Despite getting 241 votes in favour against 231 votes against, the motion failed at the GA for not meeting the two-thirds majority vote rule required when addressing constitutional changes.

The motion was brought up again at the BOA as the board had to ratify the decision of the students.

As explained by BOA meeting chairperson Anne-Marie Roy, votes at the GA are received at the BOA as a recommendation, giving the board the power to vote against them.

Another board member pointed out that “even though the votes don’t matter, (the board) should still take the students’ votes in consideration.”

The motion saw 6 speakers for and against, and the board voted by secret-ballot with a tie of 11 votes in favour and 11 against, and two abstentions.

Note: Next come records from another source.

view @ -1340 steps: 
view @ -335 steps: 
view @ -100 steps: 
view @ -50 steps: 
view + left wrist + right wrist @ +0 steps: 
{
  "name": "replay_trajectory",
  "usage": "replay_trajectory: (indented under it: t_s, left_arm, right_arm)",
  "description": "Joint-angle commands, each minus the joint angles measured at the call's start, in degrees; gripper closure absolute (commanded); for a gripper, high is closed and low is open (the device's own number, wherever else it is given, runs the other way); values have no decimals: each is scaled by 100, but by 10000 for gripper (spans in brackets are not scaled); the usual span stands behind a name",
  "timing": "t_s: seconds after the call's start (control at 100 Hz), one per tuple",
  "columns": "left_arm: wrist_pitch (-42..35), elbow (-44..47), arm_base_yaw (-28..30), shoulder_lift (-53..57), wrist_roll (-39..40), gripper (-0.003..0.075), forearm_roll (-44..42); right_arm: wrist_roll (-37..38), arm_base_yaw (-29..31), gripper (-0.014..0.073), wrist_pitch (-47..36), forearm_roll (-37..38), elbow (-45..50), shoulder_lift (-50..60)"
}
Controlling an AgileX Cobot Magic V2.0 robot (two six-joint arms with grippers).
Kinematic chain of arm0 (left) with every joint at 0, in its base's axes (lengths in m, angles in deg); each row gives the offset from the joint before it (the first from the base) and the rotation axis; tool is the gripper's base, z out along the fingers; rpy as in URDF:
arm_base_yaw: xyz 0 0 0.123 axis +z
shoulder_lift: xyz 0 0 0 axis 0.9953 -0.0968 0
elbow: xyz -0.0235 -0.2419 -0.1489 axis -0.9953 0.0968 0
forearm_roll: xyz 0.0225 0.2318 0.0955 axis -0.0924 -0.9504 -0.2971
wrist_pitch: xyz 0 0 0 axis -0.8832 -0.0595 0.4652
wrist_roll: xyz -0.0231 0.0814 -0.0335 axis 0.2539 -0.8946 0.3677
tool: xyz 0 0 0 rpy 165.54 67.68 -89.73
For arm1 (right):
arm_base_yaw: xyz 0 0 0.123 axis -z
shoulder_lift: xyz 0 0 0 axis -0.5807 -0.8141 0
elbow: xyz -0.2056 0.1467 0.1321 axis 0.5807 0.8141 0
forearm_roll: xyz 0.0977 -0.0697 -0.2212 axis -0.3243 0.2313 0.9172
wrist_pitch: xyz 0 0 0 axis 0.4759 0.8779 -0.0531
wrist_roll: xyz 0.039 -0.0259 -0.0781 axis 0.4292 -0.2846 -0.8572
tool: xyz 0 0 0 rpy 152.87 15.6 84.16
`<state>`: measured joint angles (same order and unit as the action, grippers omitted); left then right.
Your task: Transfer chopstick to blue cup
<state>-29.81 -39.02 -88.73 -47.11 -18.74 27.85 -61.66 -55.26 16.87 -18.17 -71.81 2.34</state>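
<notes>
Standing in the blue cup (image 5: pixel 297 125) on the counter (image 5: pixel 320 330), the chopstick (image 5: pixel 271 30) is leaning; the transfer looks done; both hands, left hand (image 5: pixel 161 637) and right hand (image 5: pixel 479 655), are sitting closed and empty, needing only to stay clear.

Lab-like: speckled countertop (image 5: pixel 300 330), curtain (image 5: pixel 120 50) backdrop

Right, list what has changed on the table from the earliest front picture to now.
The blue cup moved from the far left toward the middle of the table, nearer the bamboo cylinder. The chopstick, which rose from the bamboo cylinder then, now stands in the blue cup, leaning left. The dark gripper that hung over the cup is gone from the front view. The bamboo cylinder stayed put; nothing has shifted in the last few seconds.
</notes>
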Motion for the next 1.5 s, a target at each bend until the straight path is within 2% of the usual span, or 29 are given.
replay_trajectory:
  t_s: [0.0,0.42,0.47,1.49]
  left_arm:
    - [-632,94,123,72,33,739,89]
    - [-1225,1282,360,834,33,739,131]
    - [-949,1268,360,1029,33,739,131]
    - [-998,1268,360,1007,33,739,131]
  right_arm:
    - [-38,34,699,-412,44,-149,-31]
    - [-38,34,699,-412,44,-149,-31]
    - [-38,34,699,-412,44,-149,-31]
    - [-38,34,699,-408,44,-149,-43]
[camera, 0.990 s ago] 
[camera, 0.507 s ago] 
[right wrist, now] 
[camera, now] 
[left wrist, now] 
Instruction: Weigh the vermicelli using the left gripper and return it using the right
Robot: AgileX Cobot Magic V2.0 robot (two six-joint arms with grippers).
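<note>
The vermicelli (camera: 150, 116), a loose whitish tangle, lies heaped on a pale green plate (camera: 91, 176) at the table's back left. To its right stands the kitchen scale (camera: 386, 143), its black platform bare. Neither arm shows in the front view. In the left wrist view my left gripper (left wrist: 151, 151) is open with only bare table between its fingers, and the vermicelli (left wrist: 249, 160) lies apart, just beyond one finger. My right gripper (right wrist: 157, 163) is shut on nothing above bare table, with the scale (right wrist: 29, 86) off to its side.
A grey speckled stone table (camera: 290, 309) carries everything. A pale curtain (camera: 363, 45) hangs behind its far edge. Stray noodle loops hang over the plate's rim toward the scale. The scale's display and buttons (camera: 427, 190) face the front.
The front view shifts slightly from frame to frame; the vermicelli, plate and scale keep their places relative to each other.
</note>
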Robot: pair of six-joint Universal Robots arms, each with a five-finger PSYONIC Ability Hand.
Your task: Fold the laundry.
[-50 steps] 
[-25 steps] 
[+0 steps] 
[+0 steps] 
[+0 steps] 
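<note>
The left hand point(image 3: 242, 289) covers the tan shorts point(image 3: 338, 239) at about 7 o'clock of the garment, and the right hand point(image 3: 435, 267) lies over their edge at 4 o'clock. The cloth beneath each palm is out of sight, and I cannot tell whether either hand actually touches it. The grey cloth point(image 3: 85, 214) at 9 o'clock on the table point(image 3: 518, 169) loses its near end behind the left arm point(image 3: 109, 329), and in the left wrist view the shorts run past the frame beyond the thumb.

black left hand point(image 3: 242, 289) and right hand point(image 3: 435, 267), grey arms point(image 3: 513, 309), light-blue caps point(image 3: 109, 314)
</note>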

Since the vote was a tie and did not meet the two-thirds threshold, the BDS motion failed.

Online voting motion

The online voting motion was passed at the GA, and called for the SFUO to hire Simply Voting, a third-party company to run further elections online as of May 1, 2018. This motion was passed unanimously by the board.

Motion regarding the SFUO’s political campaigns

Another motion, which was on the agenda for the GA but did not get voted on, was in regards to the SFUO taking political stances, reading as follows:

“Whereas there has been serious concern about an endorsement of a campaign singling out Israel and Israel alone, including but not limited to the Boycott, Divestment, Sanctions campaign against Israel.”

“Whereas there has been serious concern about an endorsement of aforementioned campaigns making many students on our campus feel attacked, unsafe, and marginalized.”

“Whereas, as a member and or ally of the community most targeted by hate crimes in this country, we know what anti-semitism is, and we know that campaigns including but not limited to BDS, breed it.”

“Be it resolved that this body will not consider any further campaigns that single out one state or place of origin above others, including but not limited to BDS resolutions, for two years.”

Some board members took issue with the highlighted two years in the motion, claiming that it was undemocratic to vote on something that could affect future students.

Moumouni-Tchouassi also touched on the debate, explaining, “we represent students on this campus that will be affected by these issues. I want to remind people that being a political organization means that we are allowed to talk about everything. When we take positions, we are also taking positions against certain actions.”

The motion was consequently defeated with a majority vote by the board.

The next BOA meeting will take place on April 8, at 1 p.m. in Tabaret room 083.